She's very seductive but her focus is on the 'greater good' so I don't disagree, it might be due to her being a FeNi dominant but social fits her better. Theon is definitely a sexual subtype, he's all pride, lust, desperation to be loved and once Ramsay breaks him he starts focusing on his own _real_ identity and holding onto it.



> I actually think Lucius is a 5 or a Sexual 4. he is more openly "fuck you" than I picture a 3 being, his alliances are more practicality driven and his sense of superiority does not come from a sense of accomplishment the way it does for a 3.


He seems very status conscious in a way that a Four wouldn't be, he knows he's a pureblood, handsome, rich and cultured and he wants to project that image as hard as he can while sneering on the Weasleys and lower classes because it's a perfectly acceptable thing to do in that kind of environment. But he's never as blatant as Snape is, for example, he has the whole "polished on the outside, spiteful and amused by his own stunts" attitude that I tend to notice in core 3s.


----------



## Consolidated Potato (Feb 2, 2015)

Swordsman of Mana said:


> he is too concerned with image and status to be an 8. a better example of a Social 8 disney character is Esmeralda from The Hunchback of Notre Dame (with very strong Sexual)


Ah, well I don't remember the movie as I watched it as a kid but I always assumed Gaston and The Beast were simply two sides of the same coin. I think 8 and 3 would've been in his tritype with 6 perhaps being his head fix. Sadly, I've neither watched or read The Hunchback of Notre Dame so I'll have to take your word for it.



Swordsman of Mana said:


> Self Preservation 8. more reserved and calculating.


Yeah, I guess I can see Lex Luthor being an Sp8. There are a few instances of him in the Superman cartoons of him being an Sx8 though. Also, you didn't mention the aliens from Independence Day -- an entire race of Sp8. 



Swordsman of Mana said:


> Sexual 8 is more charismatic, impulsive, "barbarian" :tongue:


Hey! as an Sx8, I take offense to being called a barbarian!
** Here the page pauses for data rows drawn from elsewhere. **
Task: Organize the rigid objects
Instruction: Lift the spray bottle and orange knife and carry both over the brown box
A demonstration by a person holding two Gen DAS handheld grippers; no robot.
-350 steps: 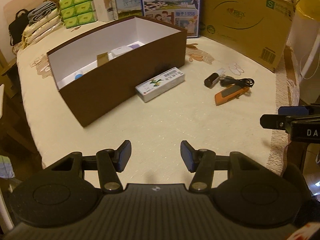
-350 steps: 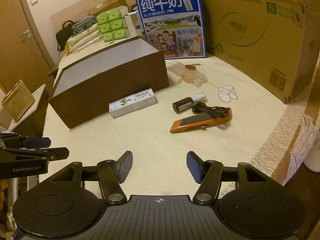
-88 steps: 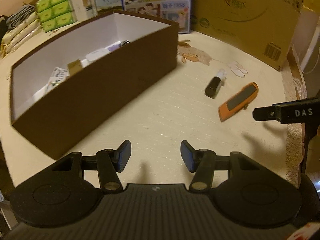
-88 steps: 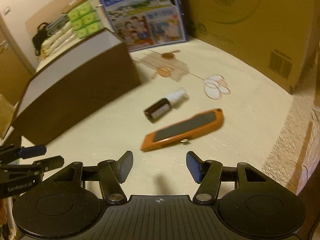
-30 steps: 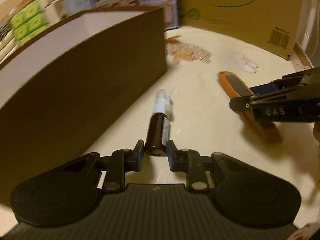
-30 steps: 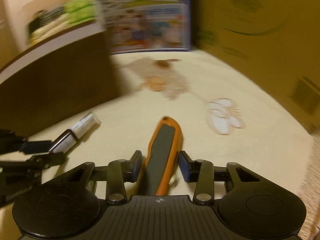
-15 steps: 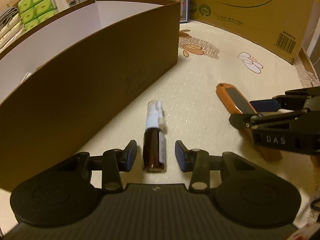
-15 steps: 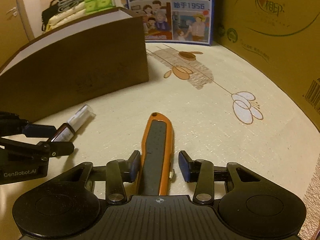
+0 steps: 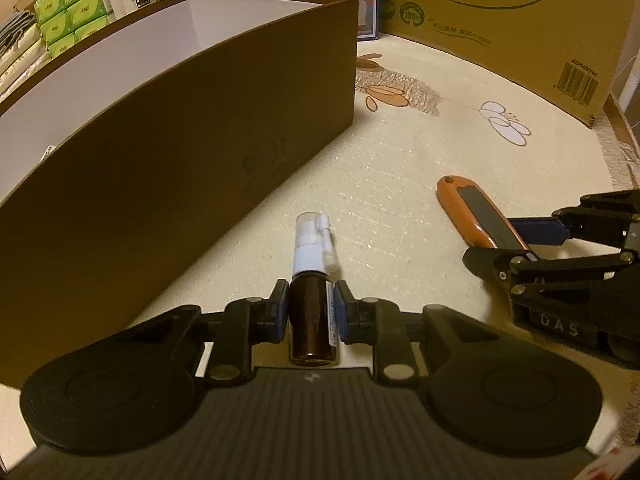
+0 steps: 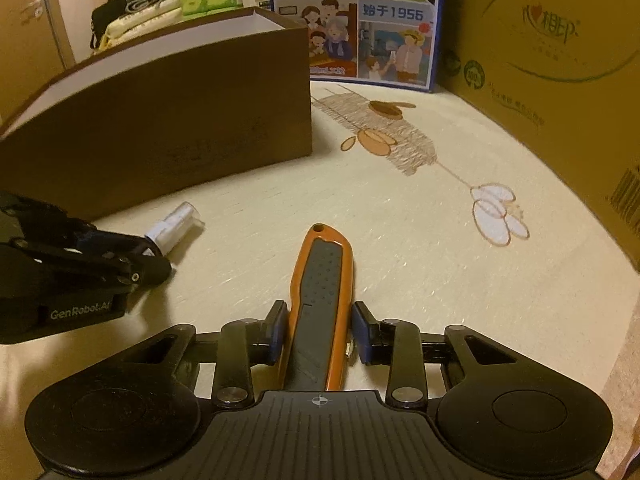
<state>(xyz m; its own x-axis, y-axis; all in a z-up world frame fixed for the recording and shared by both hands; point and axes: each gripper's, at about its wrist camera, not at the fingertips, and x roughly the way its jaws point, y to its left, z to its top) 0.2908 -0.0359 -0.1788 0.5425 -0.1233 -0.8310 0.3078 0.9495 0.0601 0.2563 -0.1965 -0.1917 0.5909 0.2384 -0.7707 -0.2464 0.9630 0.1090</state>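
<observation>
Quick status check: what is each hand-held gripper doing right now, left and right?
Left hand-held gripper: shut on the brown spray bottle, which lies on the table.
Right hand-held gripper: closing around the orange utility knife; pads not quite touching it.

A cream cloth (image 9: pixel 400 184) with leaf and flower prints is covering the table. A brown box (image 9: pixel 180 152) is sitting on it, with a spray bottle (image 9: pixel 314 280) and an orange utility knife (image 10: pixel 320 280) lying just beside it. A large cardboard carton (image 9: pixel 500 20) and a milk carton (image 10: pixel 360 20) are standing at the far edge.
</observation>
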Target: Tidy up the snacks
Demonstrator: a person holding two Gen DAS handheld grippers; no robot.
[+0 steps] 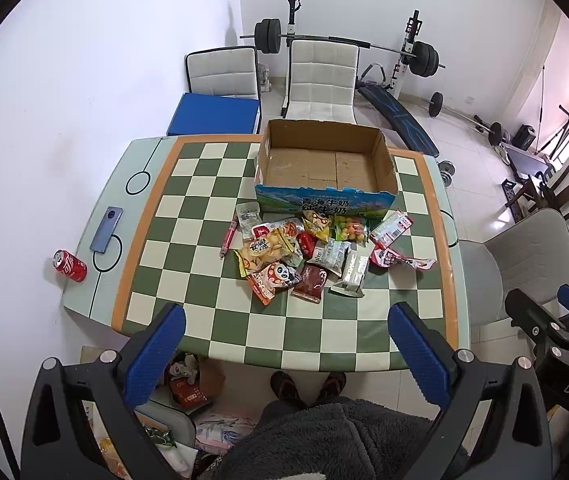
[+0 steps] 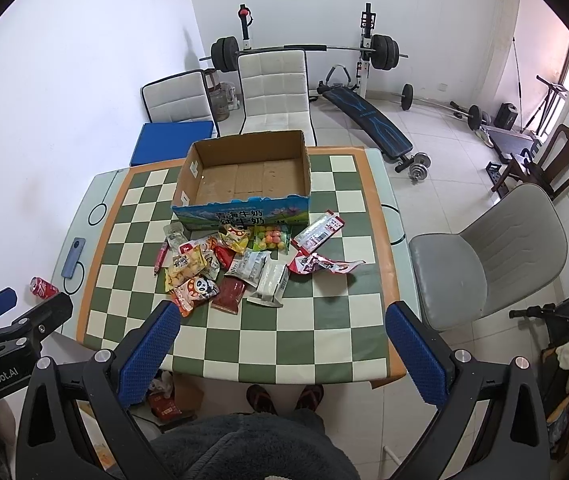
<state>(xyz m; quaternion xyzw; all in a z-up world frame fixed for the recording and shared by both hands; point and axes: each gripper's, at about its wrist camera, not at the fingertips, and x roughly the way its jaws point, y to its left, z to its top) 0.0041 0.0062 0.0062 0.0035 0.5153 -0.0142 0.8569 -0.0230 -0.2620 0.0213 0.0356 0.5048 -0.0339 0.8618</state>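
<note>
Snacks (image 1: 316, 256) before box (image 1: 324, 168); both grippers' fingers (image 1: 156, 352) (image 2: 148, 352) wide apart, empty.

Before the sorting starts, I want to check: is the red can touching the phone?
Apart. In the left wrist view, pale table shows plainly between the red can and the phone.

Each gripper has a black frame with triangular cut-outs, silver round screws at the joints and two fingers faced with blue textured pads (image 1: 156, 354). In the right wrist view, the left gripper (image 2: 24, 304) at nine o'clock bears white "GenRobot.AI" lettering. The person wears a fuzzy dark-grey garment (image 1: 316, 440) and dark shoes (image 1: 284, 386) with red trim.
</note>
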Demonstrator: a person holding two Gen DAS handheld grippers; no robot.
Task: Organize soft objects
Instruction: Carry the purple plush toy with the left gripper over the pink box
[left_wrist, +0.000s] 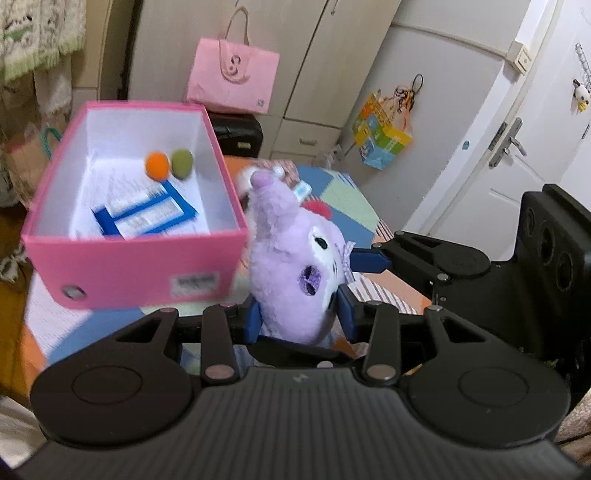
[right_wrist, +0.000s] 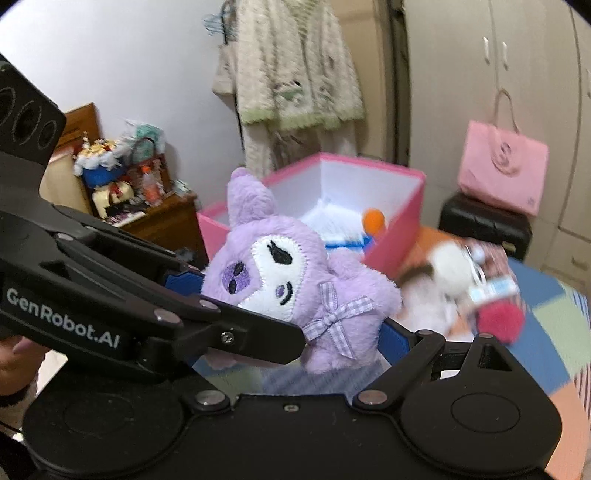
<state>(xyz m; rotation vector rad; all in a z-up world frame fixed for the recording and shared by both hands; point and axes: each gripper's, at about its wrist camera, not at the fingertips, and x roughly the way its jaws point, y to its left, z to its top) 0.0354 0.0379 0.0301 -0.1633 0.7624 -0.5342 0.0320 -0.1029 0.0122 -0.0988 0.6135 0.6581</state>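
The left hand-held gripper (left_wrist: 301, 314) was clenched on the lower body of the purple plush toy (left_wrist: 291, 258), its blue pads sunk into the soft pile, so the toy hung clear of the patchwork bed cover (left_wrist: 343, 199). The right hand-held gripper (right_wrist: 291, 314) stood wide at the toy's flanks; contact could not be confirmed. Ahead and to the left sat the rigid pink box (left_wrist: 129, 266), already holding an orange ball (left_wrist: 157, 167) and a green ball (left_wrist: 181, 163), probably the destination
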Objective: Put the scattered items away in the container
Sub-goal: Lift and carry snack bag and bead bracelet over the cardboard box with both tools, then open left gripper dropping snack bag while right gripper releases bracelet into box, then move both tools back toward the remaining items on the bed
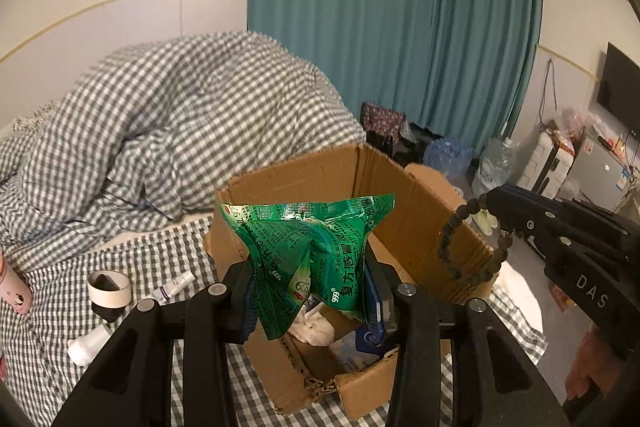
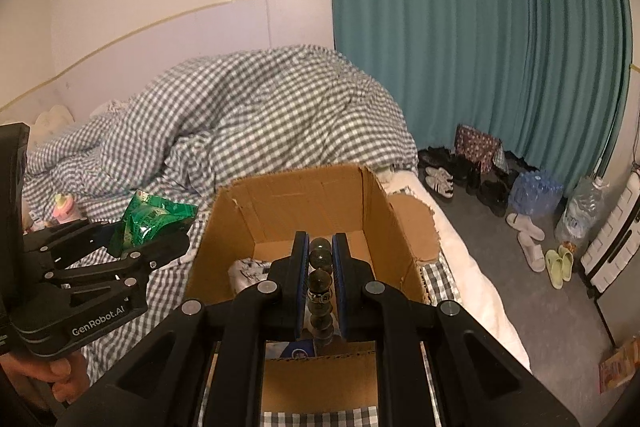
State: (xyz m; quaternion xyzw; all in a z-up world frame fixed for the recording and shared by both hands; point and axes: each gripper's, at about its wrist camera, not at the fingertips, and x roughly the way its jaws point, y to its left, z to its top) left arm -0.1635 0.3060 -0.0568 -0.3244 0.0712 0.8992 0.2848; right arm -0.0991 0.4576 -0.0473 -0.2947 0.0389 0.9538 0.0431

Unless you mean barbarian like Conan the Barbarian in which case, I wish! He's the only fictional barbarian I know who is celebrated for banging at least two hot chicks at the same time. :tongue:


----------



## Psithurism (Jun 19, 2013)

Hotaru said:


> *Sexual 2*
> 
> Ramsay Bolton (Game of Thrones)


Why Sx over Sp for him? Not that I disagree strongly, but he vibes more Sp for me. I agree he's quite likely a 2 though.


----------



## Golden Rose (Jun 5, 2014)

Wistfulness said:


> Why Sx over Sp for him? Not that I disagree strongly, but he vibes more Sp for me. I agree he's quite likely a 2 though.


There's an almost erotic element in his sadism, even more pronounced in the books. 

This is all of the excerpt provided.